Rosalie, who was standing in the alcove by the doorway where the sprinklers didn’t reach, and so hadn’t gotten a drop of water on her, looked down at me pitilessly. “Nice try. But only one of us is a real witch. And even worse for you? I’m a storm witch. And I’m going to keep making it storm until you give me the book.”
“All right.” I couldn’t believe the words were coming out of my mouth. But I was freezing cold, soaking wet, and scrunched beneath a bank of bathroom sinks. What else was I going to say? “You can have the book. Just make the water stop!”
As suddenly as the cascade of water had started, it stopped, and Rosalie was all sweetness and light again. “There,” she said, smiling. “That wasn’t so hard, was it?”
I rose cautiously from beneath the sinks. The floor and stalls were soaked. So was I. “Where did you learn to do that?” I asked in wonder.
“From my grandmother,” Rosalie said, patting her perfectly straight hair. “Now, when can you drop off the book? I need it soon. I want Billy to take me out for Valentine’s Day.”
Of course she did.
“About that . . . I can’t give you the whole book—but I can give you the spell I used on Billy,” I added quickly, when I saw the rage rush back into her pretty face.
“What?”
“You don’t have to pay me for it. You can have it for free. And then you can use it on Billy, and he’ll be yours.” It went against everything I thought was right, but it was the only way I could think of to get Rosalie—and Billy—out of my life, and also not get drowned in my own school. “That’s what you want, isn’t it?”
But before Rosalie could reply, the door to the girls’ room opened and Dr. Fields, our guidance counselor, poked her head in, looking around in surprise. “What on earth is all the commotion going on in here? Why is it so . . . wet?”
“I don’t know, Dr. Fields.” Rosalie’s cold blue eyes were like twin icicles. “I just walked in. I thought I smelled smoke, though.”

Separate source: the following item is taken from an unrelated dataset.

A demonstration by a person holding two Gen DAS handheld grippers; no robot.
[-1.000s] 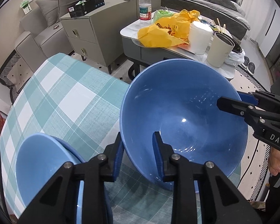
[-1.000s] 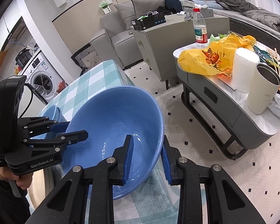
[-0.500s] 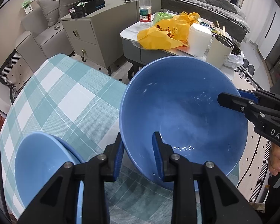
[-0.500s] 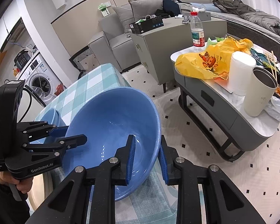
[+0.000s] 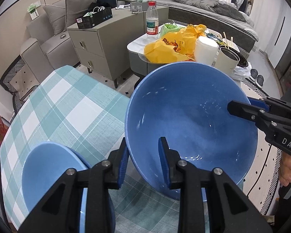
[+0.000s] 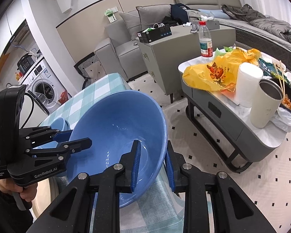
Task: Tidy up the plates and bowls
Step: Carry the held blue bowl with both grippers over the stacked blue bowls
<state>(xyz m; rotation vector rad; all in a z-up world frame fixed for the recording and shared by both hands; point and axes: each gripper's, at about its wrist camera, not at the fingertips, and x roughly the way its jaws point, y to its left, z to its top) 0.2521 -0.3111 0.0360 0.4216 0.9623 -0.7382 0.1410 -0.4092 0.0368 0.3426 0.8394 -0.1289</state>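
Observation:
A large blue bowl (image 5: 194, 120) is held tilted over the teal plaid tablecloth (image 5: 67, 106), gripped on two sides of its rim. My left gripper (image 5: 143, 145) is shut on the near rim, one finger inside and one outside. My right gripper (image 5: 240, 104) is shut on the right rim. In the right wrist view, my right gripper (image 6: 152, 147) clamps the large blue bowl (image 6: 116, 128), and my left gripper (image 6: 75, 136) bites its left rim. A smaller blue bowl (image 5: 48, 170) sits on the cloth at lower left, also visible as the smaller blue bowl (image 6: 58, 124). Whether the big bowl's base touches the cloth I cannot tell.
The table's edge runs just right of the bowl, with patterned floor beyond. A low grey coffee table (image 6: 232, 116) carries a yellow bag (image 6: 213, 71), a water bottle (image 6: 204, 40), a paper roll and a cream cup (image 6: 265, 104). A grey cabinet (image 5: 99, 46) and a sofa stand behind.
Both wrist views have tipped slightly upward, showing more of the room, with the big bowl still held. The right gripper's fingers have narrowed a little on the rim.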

Dr. Fields frowned. “Jessica Gold, were you smoking in the girls’ room?”
“What? No!”
“Well, that’s the only reason the sprinklers would have gone off. Come with me to my office, please.”
“Your office?” I couldn’t believe this was happening. Up until a few months ago, I’d been a good girl. I’d never done anything wrong in my life. And now look what was happening to me. “Yes, Dr. Fields.”
I could feel Rosalie’s icicle-blue gaze stabbing holes in my back as I left.
But I didn’t care anymore what happened between her and Billy. I’d keep my word and get her that spell. What she did with it was her problem.